Direct recovery of enhanced green fluorescent protein from unclarified Escherichia coli homogenate by using stirred fluidzied bed adsorption technique

• Main Authors: Lu Chung-Hsuan, 陸崇軒
• Other Authors: Chang Yu-Kaung
• Format: Others
• Language: zh-TW
• Published: 2007
• Online Access: http://ndltd.ncl.edu.tw/handle/20973642810046493499

碩士 === 明志科技大學 === 生化工程研究所 === 95 === An improved procedure was developed involving a stirred fluidized bed (SFB) adsorption for direct recovery of recombinant enhanced green fluorescent protein (EGFP) from unclarified E. coli homogenates. The maximal binding capacity of STREAMLINE DEAE adsorbent for EGFP was observed at pH 9. A typical adsorption isotherm curve for EGFP in a crude E. coli homogenate was well correlated with the Langmuir model.
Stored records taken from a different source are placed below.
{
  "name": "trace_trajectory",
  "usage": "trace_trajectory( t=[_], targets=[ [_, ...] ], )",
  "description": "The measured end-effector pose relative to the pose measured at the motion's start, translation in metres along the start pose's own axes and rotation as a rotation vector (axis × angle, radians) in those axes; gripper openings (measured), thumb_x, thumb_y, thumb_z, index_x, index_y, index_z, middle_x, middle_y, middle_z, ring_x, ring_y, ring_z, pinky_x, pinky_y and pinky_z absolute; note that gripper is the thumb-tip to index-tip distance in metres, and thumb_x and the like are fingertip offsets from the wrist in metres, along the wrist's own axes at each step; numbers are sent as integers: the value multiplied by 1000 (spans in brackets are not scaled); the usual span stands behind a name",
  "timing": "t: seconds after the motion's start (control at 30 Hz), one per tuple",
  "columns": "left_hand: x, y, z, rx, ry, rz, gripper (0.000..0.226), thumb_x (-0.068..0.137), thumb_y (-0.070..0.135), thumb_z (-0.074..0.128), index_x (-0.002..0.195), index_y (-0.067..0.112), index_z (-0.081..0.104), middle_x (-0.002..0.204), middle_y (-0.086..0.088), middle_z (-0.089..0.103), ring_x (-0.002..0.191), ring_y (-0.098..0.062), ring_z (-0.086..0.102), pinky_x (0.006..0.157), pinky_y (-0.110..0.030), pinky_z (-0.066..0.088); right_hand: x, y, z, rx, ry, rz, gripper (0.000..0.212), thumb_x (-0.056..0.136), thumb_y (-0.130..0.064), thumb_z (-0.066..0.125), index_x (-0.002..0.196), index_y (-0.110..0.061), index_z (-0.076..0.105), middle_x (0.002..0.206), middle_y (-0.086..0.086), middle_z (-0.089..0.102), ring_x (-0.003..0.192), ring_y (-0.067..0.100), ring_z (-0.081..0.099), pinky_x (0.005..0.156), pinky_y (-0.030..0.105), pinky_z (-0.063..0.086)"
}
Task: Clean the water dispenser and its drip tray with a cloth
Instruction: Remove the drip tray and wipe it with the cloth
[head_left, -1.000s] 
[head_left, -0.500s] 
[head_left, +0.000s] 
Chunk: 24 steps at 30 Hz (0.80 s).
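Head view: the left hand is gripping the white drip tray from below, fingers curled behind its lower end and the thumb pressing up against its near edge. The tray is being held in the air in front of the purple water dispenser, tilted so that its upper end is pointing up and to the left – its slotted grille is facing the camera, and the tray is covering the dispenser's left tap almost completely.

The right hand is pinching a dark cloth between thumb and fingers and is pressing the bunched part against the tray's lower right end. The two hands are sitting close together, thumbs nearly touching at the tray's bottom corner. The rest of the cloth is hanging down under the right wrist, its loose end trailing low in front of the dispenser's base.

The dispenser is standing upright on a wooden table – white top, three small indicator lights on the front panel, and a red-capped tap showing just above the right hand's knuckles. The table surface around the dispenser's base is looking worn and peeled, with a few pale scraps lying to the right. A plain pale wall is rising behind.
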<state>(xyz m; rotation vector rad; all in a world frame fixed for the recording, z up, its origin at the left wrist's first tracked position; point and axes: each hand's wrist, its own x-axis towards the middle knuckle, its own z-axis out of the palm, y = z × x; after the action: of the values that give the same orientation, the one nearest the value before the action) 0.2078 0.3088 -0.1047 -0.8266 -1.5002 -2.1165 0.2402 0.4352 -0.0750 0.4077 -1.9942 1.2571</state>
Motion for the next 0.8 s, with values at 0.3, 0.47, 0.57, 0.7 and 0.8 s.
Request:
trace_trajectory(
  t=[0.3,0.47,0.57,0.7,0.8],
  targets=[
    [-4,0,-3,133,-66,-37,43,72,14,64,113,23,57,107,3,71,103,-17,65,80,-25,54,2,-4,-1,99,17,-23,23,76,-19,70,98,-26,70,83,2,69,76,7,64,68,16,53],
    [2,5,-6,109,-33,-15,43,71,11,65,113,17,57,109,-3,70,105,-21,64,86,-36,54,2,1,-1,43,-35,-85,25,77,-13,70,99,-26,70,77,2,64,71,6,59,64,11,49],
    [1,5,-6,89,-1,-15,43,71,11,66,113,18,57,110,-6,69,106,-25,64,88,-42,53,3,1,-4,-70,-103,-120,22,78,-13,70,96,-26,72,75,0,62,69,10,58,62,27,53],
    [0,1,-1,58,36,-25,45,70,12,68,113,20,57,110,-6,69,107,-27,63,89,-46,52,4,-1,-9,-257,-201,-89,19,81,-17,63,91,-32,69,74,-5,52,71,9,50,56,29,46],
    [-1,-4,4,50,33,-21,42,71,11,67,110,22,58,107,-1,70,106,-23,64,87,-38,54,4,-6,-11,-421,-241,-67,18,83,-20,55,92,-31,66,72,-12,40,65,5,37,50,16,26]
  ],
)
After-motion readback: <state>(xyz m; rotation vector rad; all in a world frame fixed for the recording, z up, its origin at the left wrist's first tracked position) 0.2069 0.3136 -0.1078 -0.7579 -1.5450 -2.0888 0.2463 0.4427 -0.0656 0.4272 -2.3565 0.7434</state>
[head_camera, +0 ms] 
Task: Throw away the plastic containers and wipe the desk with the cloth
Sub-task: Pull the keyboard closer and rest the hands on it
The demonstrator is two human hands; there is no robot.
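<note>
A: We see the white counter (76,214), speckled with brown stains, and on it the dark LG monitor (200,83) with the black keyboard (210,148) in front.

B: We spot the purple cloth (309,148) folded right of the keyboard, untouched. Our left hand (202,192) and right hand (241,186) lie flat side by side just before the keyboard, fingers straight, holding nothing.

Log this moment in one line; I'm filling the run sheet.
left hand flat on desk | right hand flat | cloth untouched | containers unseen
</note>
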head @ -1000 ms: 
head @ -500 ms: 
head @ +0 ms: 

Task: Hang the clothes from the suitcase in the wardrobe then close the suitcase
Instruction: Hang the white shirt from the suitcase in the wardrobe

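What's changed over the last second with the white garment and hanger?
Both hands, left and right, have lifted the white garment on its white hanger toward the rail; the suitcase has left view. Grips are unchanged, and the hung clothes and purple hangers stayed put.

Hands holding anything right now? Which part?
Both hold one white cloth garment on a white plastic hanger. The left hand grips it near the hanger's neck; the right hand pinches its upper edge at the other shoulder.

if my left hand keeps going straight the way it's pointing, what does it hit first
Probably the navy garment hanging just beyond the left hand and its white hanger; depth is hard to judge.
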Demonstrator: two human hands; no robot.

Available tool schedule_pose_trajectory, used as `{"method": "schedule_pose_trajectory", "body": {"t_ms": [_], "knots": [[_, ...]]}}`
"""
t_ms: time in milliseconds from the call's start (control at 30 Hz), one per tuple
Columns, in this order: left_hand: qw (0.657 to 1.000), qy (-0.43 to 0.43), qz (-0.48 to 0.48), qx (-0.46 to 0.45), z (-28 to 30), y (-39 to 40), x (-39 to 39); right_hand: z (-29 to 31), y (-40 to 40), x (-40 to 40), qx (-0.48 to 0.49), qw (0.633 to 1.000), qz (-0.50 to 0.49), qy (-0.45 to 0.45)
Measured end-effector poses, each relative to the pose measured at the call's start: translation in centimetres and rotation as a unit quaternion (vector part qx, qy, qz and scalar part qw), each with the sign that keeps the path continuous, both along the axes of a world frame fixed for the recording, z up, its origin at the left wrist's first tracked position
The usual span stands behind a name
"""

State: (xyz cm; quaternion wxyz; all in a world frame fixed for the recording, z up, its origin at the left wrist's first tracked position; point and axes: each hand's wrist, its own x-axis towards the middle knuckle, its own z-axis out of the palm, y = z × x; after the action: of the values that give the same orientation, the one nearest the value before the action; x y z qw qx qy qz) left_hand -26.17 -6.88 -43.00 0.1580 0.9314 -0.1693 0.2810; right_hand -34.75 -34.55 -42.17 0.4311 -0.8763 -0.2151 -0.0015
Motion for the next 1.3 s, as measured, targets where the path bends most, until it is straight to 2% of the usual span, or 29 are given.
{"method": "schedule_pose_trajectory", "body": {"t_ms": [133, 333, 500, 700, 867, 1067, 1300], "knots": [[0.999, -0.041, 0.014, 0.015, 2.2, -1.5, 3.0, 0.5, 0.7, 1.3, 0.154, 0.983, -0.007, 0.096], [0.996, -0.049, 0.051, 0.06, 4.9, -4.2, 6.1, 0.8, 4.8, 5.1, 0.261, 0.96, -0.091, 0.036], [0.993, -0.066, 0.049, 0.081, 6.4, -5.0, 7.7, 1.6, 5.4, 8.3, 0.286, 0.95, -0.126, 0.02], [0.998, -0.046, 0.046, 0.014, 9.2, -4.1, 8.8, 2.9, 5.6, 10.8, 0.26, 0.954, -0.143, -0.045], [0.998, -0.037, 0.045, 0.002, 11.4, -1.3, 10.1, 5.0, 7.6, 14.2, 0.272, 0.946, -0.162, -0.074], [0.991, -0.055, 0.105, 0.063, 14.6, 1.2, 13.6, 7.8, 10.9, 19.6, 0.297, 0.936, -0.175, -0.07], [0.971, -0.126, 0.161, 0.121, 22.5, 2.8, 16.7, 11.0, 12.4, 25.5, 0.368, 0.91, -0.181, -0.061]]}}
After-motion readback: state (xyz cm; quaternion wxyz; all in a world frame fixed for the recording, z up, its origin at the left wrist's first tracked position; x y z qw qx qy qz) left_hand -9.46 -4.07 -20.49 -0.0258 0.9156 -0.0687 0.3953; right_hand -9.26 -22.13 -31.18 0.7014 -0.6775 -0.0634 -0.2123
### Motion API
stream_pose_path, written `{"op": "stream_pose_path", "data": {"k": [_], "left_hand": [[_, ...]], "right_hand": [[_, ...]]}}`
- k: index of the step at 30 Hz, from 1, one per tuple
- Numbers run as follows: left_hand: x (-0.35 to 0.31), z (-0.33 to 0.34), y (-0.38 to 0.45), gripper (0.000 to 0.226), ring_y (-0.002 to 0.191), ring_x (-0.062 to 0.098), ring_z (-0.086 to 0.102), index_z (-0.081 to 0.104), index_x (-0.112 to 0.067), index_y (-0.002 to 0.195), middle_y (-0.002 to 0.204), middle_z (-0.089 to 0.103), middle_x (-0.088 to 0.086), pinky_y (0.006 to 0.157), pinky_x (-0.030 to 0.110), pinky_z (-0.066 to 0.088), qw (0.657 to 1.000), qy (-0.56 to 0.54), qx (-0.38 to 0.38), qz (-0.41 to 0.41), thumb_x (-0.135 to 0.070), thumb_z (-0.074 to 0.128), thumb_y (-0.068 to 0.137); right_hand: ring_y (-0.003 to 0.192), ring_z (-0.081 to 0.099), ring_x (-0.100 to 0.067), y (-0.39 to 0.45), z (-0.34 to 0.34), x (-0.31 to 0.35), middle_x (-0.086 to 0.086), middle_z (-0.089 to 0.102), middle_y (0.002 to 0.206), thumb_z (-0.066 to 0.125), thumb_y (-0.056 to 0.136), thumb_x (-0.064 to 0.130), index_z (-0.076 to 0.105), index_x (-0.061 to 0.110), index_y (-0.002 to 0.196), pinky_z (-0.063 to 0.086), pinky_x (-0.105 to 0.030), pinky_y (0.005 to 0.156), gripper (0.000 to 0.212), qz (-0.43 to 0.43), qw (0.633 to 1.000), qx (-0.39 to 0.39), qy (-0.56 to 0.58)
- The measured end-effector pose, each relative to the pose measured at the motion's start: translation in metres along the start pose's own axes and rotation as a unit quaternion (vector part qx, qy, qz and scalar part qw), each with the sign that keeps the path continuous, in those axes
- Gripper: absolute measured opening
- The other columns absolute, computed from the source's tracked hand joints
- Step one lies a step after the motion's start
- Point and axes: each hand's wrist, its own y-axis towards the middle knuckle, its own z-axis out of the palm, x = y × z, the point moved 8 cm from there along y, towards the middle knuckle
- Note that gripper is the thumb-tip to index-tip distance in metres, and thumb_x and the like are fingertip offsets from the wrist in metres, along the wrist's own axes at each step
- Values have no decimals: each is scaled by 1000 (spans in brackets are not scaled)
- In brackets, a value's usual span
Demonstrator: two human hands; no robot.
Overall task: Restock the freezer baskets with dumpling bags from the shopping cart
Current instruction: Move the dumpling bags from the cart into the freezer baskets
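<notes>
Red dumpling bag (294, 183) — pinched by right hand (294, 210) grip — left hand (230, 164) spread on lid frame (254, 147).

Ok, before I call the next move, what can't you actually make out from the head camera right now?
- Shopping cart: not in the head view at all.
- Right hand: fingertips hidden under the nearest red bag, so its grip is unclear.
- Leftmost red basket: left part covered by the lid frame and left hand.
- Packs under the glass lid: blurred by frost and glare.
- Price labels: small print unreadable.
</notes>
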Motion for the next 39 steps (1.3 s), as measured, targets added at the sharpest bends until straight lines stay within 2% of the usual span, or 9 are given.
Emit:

The maximal binding capacity for EGFP and dissociation constant for EGFP-adsorbent complex were 6.3mg/ ml and 1.3x10-3 mg/ ml respectively. Optimal conditions for elution scheme were further determined in small packed bed experiments conducted with clarified E.coli homogenate under the various operating conditions. The recovery yield for the EGFP was approximately 93% by using 0.2 M NaCl (pH 9) and 10 fold adsorbent volumes at liquid velocity of 200 cm/h. The operating conditions were chosen for use in further purification process. Finally, the experiments were carried out to assess the feasibility of using SFB chromatography for direct recovery of EGFP from different loading volumes (50-200 ml) of highly crude E.coli homogenate (pH 9). It was found to be successful in achieving purification of EGFP in a high yield of 95-98% and the purification factor was approx. 3 in a single step under these loading volumes of E. coli homogenates at a rotating speed of 200 rpm.